Now, take those different people and put each one of them in the same story, such as your favorite book or movie. Imagine how different the story would have been with your Grandpa as the protagonist in The Hobbit, versus your cousin, your best friend, your coach—how different their character thoughts, speech, decisions, and actions would all be, and how different the story would be from their point of view. That’s their voice.

You often hear publishers say “we’re looking for a fresh voice”, which often means multiple things. First, we’re looking for authors who can write character voice well, which is required to get published. Second, we don’t want a carbon copy of another famous character. We have enough Harry Potters and Katniss Everdeens. Third, we want a character voice that has mass appeal so we can sell books, so make your character marketable (that is, they have strength of will and are enjoyable to read about, and not some unsympathetic psycho or sad sack or jerk).

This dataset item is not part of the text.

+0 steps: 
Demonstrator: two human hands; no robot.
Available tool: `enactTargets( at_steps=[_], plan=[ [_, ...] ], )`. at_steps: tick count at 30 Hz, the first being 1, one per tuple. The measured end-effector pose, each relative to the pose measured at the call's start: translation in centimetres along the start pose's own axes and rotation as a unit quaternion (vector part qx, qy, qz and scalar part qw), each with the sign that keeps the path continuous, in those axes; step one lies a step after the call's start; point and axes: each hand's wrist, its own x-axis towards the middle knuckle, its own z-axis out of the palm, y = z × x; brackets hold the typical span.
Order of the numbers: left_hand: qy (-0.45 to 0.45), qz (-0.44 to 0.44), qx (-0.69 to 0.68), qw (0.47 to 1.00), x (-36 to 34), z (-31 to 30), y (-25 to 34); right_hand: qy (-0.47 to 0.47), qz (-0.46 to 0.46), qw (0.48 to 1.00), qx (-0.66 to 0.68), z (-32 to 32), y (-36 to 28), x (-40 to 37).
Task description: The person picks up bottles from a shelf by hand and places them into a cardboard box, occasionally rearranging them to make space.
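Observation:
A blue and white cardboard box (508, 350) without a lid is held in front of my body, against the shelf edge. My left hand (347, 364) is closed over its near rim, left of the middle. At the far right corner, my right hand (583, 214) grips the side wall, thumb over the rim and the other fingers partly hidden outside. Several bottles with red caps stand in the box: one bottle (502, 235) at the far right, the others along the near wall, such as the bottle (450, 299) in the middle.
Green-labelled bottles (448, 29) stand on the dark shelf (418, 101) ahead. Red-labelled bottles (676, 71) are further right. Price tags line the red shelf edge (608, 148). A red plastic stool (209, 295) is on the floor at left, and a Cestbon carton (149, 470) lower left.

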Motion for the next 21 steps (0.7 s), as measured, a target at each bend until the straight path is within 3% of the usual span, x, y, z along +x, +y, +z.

How complex and layered can you make your character’s voice? I think you have to be very careful with changing it too much during a story, especially if you write for younger audiences or lower reading levels. People growing up on TV and movies and low-grade fiction generly expect the characters to have stable, even archetypal moods and not change much in the story (think of any superhero movie, for example). You also have to be careful not to linger too long in negative moods (e.g. whining, cruelty) for your protagonists and vice versa with antagonists, lest you make your protagonist unsympathetic and your antagonist sympathetic.

Hopefully that helps clear up the differences between style and voice, and how voice is linked to point of view. Good luck!